Task instructions. Nothing left out, nothing added: return the full set of records.

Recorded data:
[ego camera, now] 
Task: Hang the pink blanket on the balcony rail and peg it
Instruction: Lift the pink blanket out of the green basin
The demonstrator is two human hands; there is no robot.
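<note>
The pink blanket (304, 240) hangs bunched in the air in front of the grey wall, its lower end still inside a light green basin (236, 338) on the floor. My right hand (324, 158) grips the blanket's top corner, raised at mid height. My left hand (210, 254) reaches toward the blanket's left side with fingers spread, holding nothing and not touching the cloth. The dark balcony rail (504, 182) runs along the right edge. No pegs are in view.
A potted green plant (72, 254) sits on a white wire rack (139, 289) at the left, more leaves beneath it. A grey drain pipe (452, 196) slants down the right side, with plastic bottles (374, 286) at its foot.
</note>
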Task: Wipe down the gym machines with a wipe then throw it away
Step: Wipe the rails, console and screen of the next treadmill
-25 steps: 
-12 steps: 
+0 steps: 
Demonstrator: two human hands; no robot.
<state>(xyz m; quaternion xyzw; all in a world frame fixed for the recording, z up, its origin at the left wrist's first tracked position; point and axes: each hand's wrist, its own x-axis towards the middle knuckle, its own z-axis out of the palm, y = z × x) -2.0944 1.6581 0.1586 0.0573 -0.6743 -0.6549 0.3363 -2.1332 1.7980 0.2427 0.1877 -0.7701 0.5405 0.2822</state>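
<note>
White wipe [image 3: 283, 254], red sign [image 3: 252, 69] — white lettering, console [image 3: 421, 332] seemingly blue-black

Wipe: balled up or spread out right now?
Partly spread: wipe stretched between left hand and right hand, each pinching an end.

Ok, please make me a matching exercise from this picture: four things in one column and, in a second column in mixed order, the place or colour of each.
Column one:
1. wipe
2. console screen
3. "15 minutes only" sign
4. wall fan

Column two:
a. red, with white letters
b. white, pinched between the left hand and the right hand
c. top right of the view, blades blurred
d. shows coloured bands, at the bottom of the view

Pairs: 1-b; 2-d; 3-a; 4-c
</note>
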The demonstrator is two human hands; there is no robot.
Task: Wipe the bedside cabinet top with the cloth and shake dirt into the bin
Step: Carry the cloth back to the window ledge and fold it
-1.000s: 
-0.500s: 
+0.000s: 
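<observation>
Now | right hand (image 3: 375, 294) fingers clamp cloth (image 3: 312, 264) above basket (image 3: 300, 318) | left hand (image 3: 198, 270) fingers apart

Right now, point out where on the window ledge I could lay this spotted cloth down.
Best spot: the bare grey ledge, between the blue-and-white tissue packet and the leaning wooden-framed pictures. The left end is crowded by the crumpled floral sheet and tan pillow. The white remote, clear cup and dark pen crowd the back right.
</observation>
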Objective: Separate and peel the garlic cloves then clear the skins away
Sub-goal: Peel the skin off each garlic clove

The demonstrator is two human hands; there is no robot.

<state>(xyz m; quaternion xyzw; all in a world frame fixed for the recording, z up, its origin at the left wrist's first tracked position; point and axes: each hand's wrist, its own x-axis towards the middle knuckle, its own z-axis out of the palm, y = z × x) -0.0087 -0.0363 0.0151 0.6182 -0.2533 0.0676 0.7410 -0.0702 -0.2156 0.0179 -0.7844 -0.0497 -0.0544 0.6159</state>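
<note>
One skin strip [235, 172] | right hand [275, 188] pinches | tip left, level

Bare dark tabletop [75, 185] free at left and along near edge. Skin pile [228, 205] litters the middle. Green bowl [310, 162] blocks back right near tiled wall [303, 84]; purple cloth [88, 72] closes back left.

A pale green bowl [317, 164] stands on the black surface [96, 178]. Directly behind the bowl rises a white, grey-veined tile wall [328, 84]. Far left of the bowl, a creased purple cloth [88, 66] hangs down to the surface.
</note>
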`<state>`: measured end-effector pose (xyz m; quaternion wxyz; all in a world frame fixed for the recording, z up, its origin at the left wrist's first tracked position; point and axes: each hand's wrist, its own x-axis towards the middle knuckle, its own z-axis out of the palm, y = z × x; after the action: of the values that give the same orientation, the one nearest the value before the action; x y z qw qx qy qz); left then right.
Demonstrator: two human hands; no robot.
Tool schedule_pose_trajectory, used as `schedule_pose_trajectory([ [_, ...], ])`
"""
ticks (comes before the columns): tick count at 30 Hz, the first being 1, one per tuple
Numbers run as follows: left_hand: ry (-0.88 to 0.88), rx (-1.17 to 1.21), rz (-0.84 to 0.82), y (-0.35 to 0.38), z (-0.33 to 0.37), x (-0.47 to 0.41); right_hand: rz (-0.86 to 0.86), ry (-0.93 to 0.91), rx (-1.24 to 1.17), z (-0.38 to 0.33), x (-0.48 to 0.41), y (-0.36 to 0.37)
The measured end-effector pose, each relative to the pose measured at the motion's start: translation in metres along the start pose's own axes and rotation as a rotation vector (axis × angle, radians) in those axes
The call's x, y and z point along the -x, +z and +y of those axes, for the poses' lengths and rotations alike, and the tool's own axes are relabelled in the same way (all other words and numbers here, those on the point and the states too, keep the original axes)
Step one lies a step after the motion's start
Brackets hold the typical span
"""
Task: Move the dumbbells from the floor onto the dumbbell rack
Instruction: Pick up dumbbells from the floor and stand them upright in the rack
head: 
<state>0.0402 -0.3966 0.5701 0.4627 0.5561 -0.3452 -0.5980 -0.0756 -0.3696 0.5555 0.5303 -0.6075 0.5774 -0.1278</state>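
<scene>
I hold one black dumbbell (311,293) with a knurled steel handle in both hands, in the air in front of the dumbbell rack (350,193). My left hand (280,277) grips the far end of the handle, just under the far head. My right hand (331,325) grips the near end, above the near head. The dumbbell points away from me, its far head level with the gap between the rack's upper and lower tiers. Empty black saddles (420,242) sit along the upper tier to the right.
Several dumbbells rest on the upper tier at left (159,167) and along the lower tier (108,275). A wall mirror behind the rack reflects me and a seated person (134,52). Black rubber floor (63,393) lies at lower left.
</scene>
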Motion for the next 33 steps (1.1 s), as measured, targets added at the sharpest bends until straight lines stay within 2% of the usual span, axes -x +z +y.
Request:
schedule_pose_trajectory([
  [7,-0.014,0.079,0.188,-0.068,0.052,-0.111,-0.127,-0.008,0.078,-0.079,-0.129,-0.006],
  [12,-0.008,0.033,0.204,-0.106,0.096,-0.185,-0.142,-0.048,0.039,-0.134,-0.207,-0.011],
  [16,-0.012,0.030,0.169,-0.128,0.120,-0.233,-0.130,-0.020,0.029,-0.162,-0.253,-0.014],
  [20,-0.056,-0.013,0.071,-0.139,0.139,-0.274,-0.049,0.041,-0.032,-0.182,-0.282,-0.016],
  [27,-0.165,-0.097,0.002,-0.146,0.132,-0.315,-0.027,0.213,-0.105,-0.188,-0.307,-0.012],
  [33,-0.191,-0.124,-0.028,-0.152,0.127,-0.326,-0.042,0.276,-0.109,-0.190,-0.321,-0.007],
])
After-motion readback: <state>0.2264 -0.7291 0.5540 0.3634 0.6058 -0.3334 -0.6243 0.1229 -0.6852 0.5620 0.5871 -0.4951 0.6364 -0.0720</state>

Exercise answer.
[ego camera, now] 
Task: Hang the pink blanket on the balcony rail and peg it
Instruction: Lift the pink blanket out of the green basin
The demonstrator is two human hands; there is no robot.
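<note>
The pink blanket (304, 240) hangs bunched in the air in front of the grey wall, its lower end still inside a light green basin (236, 338) on the floor. My right hand (324, 158) grips the blanket's top corner, raised at mid height. My left hand (210, 254) reaches toward the blanket's left side with fingers spread, holding nothing and not touching the cloth. The dark balcony rail (504, 182) runs along the right edge. No pegs are in view.
A potted green plant (72, 254) sits on a white wire rack (139, 289) at the left, more leaves beneath it. A grey drain pipe (452, 196) slants down the right side, with plastic bottles (374, 286) at its foot.
</note>
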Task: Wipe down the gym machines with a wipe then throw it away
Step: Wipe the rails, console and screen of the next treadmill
-25 steps: 
-12 steps: 
+0 steps: 
Demonstrator: two human hands; no robot.
<state>(xyz m; quaternion xyzw; all in a world frame fixed for the recording, z up, its origin at the left wrist's first tracked position; point and axes: each hand's wrist, its own x-axis towards the middle knuckle, its own z-axis out of the palm, y = z × x) -2.0944 1.6581 0.1586 0.0573 -0.6743 -0.6549 0.3363 -2.1332 1.7980 0.2427 0.1877 -0.7701 0.5405 0.2822</state>
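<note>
White wipe [image 3: 283, 254], red sign [image 3: 252, 69] — white lettering, console [image 3: 421, 332] seemingly blue-black

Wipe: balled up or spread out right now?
Partly spread: wipe stretched between left hand and right hand, each pinching an end.

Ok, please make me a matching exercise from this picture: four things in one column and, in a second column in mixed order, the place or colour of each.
Column one:
1. wipe
2. console screen
3. "15 minutes only" sign
4. wall fan

Column two:
a. red, with white letters
b. white, pinched between the left hand and the right hand
c. top right of the view, blades blurred
d. shows coloured bands, at the bottom of the view

Pairs: 1-b; 2-d; 3-a; 4-c
</note>
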The demonstrator is two human hands; there is no robot.
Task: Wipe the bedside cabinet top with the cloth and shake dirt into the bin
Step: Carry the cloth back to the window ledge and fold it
-1.000s: 
-0.500s: 
+0.000s: 
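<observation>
Now | right hand (image 3: 375, 294) fingers clamp cloth (image 3: 312, 264) above basket (image 3: 300, 318) | left hand (image 3: 198, 270) fingers apart

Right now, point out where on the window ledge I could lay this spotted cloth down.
Best spot: the bare grey ledge, between the blue-and-white tissue packet and the leaning wooden-framed pictures. The left end is crowded by the crumpled floral sheet and tan pillow. The white remote, clear cup and dark pen crowd the back right.
</observation>
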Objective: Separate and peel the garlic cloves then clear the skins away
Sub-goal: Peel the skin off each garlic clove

The demonstrator is two human hands; there is no robot.

<state>(xyz m; quaternion xyzw; all in a world frame fixed for the recording, z up, its origin at the left wrist's first tracked position; point and axes: each hand's wrist, its own x-axis towards the middle knuckle, its own z-axis out of the palm, y = z × x) -0.0087 -0.0363 0.0151 0.6182 -0.2533 0.0676 0.7410 -0.0702 -0.2156 0.0179 -0.7844 -0.0497 -0.0544 0.6159</state>
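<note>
One skin strip [235, 172] | right hand [275, 188] pinches | tip left, level

Bare dark tabletop [75, 185] free at left and along near edge. Skin pile [228, 205] litters the middle. Green bowl [310, 162] blocks back right near tiled wall [303, 84]; purple cloth [88, 72] closes back left.

A pale green bowl [317, 164] stands on the black surface [96, 178]. Directly behind the bowl rises a white, grey-veined tile wall [328, 84]. Far left of the bowl, a creased purple cloth [88, 66] hangs down to the surface.
</note>
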`<state>`: measured end-effector pose (xyz m; quaternion wxyz; all in a world frame fixed for the recording, z up, its origin at the left wrist's first tracked position; point and axes: each hand's wrist, its own x-axis towards the middle knuckle, its own z-axis out of the palm, y = z × x; after the action: of the values that give the same orientation, the one nearest the value before the action; x y z qw qx qy qz); left then right.
Demonstrator: two human hands; no robot.
Tool schedule_pose_trajectory, used as `schedule_pose_trajectory([ [_, ...], ])`
"""
ticks (comes before the columns): tick count at 30 Hz, the first being 1, one per tuple
Numbers run as follows: left_hand: ry (-0.88 to 0.88), rx (-1.17 to 1.21), rz (-0.84 to 0.82), y (-0.35 to 0.38), z (-0.33 to 0.37), x (-0.47 to 0.41); right_hand: rz (-0.86 to 0.86), ry (-0.93 to 0.91), rx (-1.24 to 1.17), z (-0.38 to 0.33), x (-0.48 to 0.41), y (-0.36 to 0.37)
The measured end-effector pose, each relative to the pose measured at the motion's start: translation in metres along the start pose's own axes and rotation as a rotation vector (axis × angle, radians) in those axes
The call's x, y and z point along the -x, +z and +y of those axes, for the poses' lengths and rotations alike, and the tool's own axes are relabelled in the same way (all other words and numbers here, those on the point and the states too, keep the original axes)
Step one lies a step after the motion's start
Brackets hold the typical span
"""
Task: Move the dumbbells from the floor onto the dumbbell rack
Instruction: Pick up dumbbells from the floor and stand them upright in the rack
head: 
<state>0.0402 -0.3966 0.5701 0.4627 0.5561 -0.3452 -0.5980 -0.0756 -0.3696 0.5555 0.5303 -0.6075 0.5774 -0.1278</state>
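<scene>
I hold one black dumbbell (311,293) with a knurled steel handle in both hands, in the air in front of the dumbbell rack (350,193). My left hand (280,277) grips the far end of the handle, just under the far head. My right hand (331,325) grips the near end, above the near head. The dumbbell points away from me, its far head level with the gap between the rack's upper and lower tiers. Empty black saddles (420,242) sit along the upper tier to the right.
Several dumbbells rest on the upper tier at left (159,167) and along the lower tier (108,275). A wall mirror behind the rack reflects me and a seated person (134,52). Black rubber floor (63,393) lies at lower left.
</scene>
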Motion for the next 33 steps (1.1 s), as measured, targets added at the sharpest bends until straight lines stay within 2% of the usual span, axes -x +z +y.
Request:
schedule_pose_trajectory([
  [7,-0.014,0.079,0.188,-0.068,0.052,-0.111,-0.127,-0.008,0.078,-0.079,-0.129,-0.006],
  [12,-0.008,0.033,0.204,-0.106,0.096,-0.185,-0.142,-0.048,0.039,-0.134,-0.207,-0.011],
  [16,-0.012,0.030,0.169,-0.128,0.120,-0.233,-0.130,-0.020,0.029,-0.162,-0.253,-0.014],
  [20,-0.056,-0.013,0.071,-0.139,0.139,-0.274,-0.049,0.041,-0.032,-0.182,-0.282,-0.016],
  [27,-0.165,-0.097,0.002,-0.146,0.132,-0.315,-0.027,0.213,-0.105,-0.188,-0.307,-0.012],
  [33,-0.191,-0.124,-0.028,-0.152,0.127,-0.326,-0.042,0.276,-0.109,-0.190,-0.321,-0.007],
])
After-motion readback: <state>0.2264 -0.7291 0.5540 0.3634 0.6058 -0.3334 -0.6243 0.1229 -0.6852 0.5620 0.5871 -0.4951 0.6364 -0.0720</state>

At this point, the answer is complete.